Severino, Poscritto, in Essenza del nichilismo, Adelphi, Milano 1982, pp. 86-87
In altri termini, l’esperienza non attesta un incremento o un decremento dell’essere, ma soltanto che qualcosa – di cui il logos vede l’essere eterno – incomincia ad apparire e cessa di apparire.
Il significato di Ritornare a Parmenide
Parmenide ha sì affermato l’eternità dell’essere, ma ne ha insieme alterato il senso perché ha ritenuto di dover pensare che le molteplici differenze dell’essere (ossia l’essere nel suo concreto determinarsi) non abbiano verità e cioè non siano:
Ritornare a Parmenide significa ripetere il «parricidio», senza divenire colpevoli dinanzi alla verità dell’essere: ripetere la fondazione del molteplice […] affermando di ogni ente, e della concreta totalità degli enti, ciò che Parmenide affermava dell’essere: «È impossibile che non sia».

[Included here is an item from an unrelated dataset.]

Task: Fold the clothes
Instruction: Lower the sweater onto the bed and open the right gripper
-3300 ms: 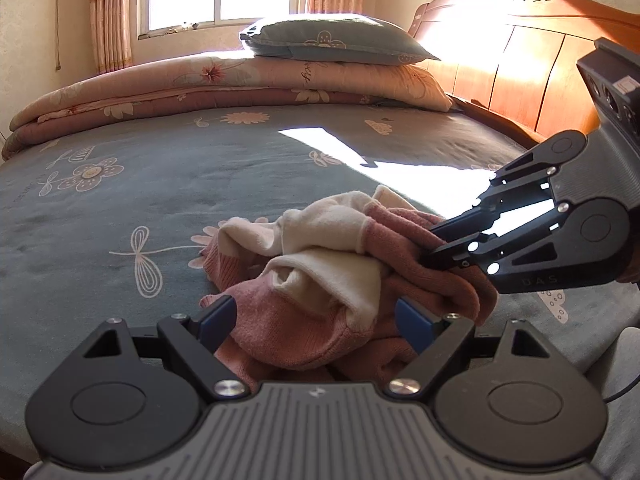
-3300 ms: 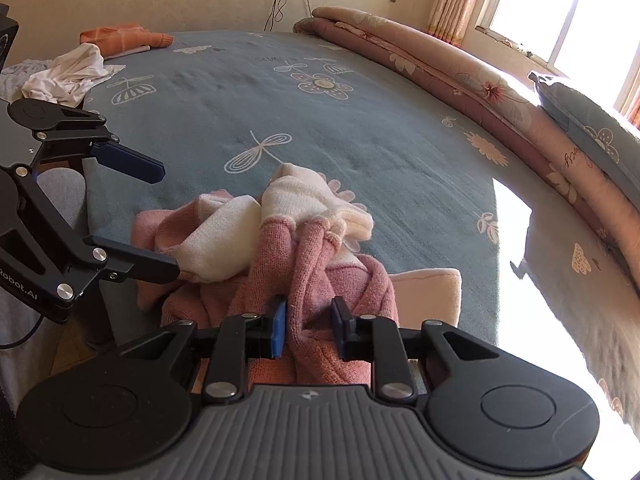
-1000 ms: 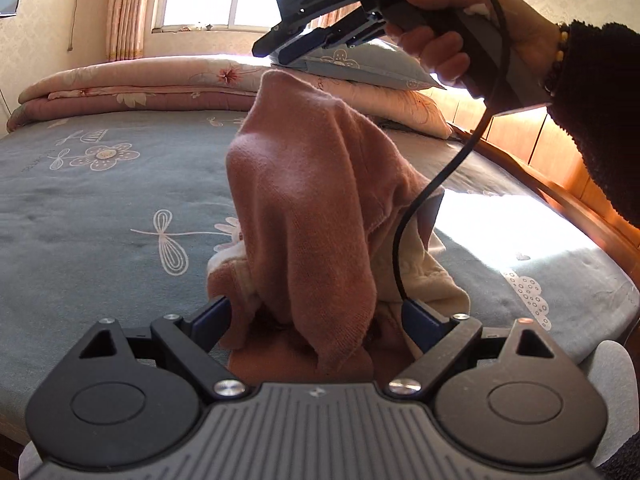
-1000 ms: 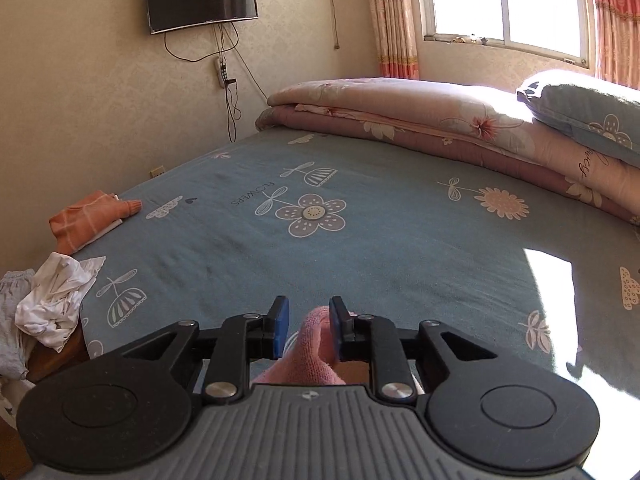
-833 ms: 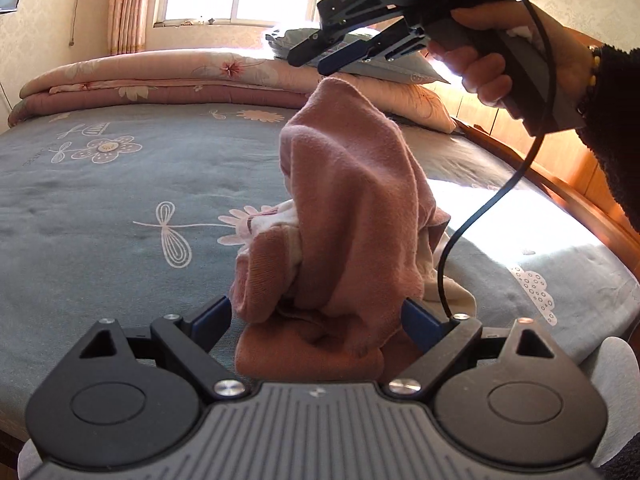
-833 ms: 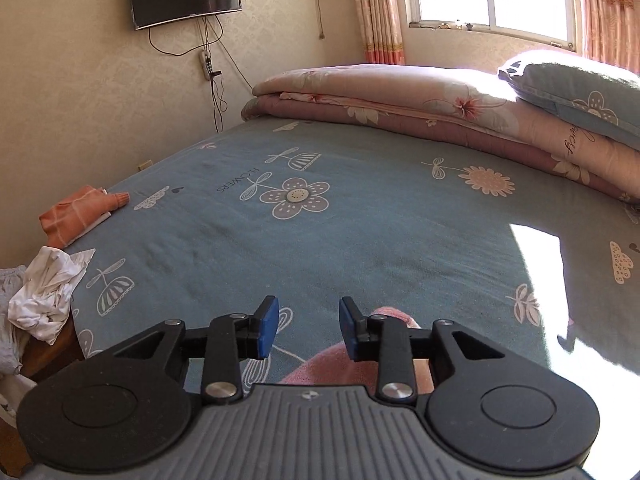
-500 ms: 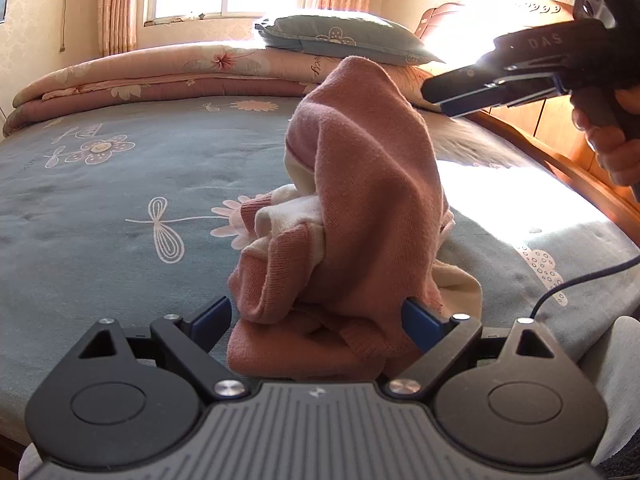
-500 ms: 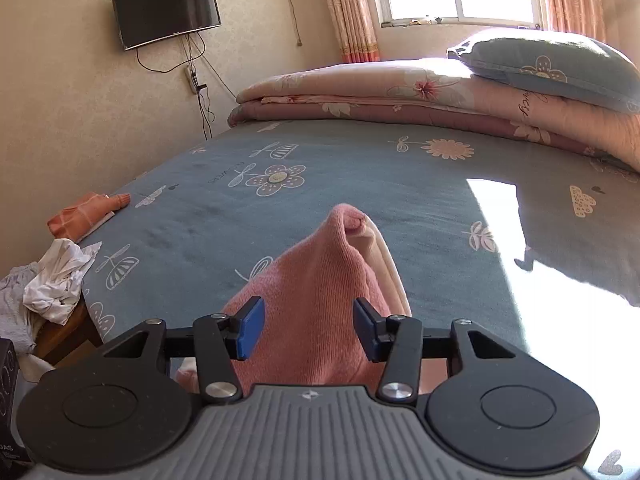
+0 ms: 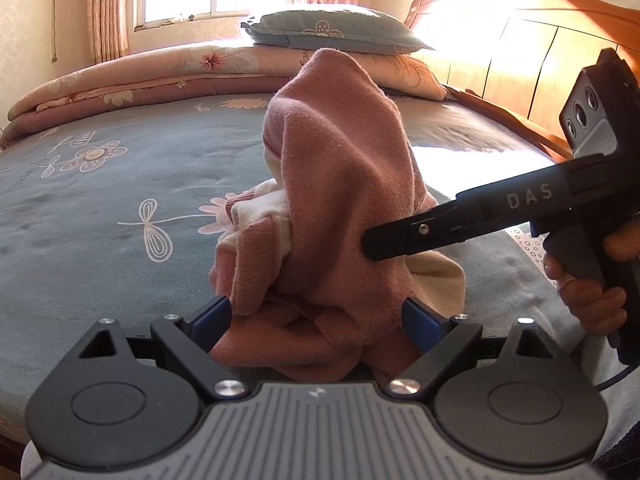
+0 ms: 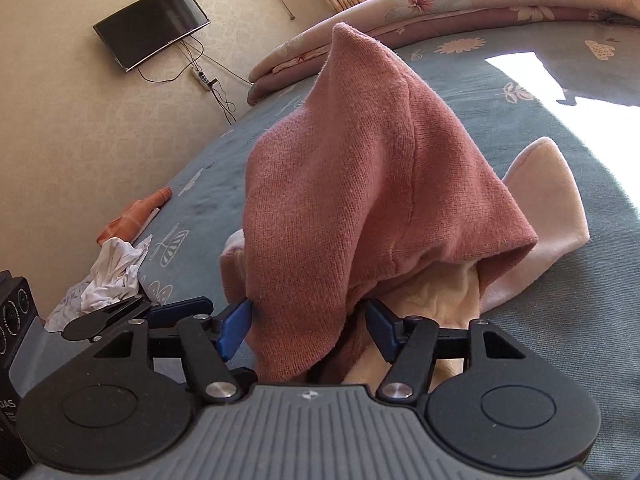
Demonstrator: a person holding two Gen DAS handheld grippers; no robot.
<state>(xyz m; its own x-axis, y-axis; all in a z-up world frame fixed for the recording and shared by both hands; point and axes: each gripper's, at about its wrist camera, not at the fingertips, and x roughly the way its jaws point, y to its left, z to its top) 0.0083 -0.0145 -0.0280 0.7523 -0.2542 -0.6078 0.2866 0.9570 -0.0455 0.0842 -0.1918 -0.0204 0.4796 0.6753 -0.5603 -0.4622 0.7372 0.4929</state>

Severino, Risposte ai critici, in Essenza del nichilismo, Adelphi, Milano 1982, p. 315
Il tentativo di Platone di portarsi oltre Parmenide è andato fuori bersaglio: dopo aver salvato le differenze, ossia le molteplici determinazioni di cui facciamo esperienza, spiegando che esse non significano “nulla” (ciascuna di esse è infatti un qualcosa che è), egli ha continuato a concepirle come oscillanti tra l’essere e il non essere, con ciò lasciando che cadessero preda del non essere. Il gesto di Platone – il parricidio mancato – ha aperto la dimensione all’interno della quale si muove l’intera storia del pensiero occidentale che è storia della alienazione del seno dell’essere. Si capisce allora che il “ritornare” a Parmenide, di cui parla Severino, non va inteso come un imperativo, bensì come un invito a ripensare la fondazione del molteplice che non lo consegni di nuovo all’abbraccio mortale del non essere.